RECORDS PROVIDED below:

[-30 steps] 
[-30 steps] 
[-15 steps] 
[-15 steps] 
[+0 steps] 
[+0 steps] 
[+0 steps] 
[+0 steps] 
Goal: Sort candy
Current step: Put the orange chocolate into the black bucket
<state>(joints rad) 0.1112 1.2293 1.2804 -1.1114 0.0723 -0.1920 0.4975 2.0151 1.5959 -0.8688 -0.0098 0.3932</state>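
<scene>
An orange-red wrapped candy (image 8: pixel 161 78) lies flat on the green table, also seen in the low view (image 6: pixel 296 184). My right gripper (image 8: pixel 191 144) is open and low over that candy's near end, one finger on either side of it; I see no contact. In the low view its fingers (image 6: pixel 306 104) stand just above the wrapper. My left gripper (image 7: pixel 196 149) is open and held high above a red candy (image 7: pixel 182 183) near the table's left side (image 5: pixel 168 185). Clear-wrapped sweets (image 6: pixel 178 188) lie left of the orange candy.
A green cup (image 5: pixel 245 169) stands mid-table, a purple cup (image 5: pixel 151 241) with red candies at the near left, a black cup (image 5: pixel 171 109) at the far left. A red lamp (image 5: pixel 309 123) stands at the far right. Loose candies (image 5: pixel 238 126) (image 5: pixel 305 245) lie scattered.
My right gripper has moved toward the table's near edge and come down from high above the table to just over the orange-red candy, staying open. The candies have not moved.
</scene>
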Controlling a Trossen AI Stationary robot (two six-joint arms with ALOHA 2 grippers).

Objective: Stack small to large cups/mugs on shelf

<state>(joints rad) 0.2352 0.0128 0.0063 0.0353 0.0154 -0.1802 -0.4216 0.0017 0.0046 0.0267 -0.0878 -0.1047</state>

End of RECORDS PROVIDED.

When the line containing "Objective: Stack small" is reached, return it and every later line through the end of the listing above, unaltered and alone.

Objective: Stack small to large cups/mugs on shelf

<state>(joints rad) 0.2352 0.0128 0.0063 0.0353 0.0154 -0.1802 -0.4216 0.0017 0.0046 0.0267 -0.0878 -0.1047</state>

The required output is now complete.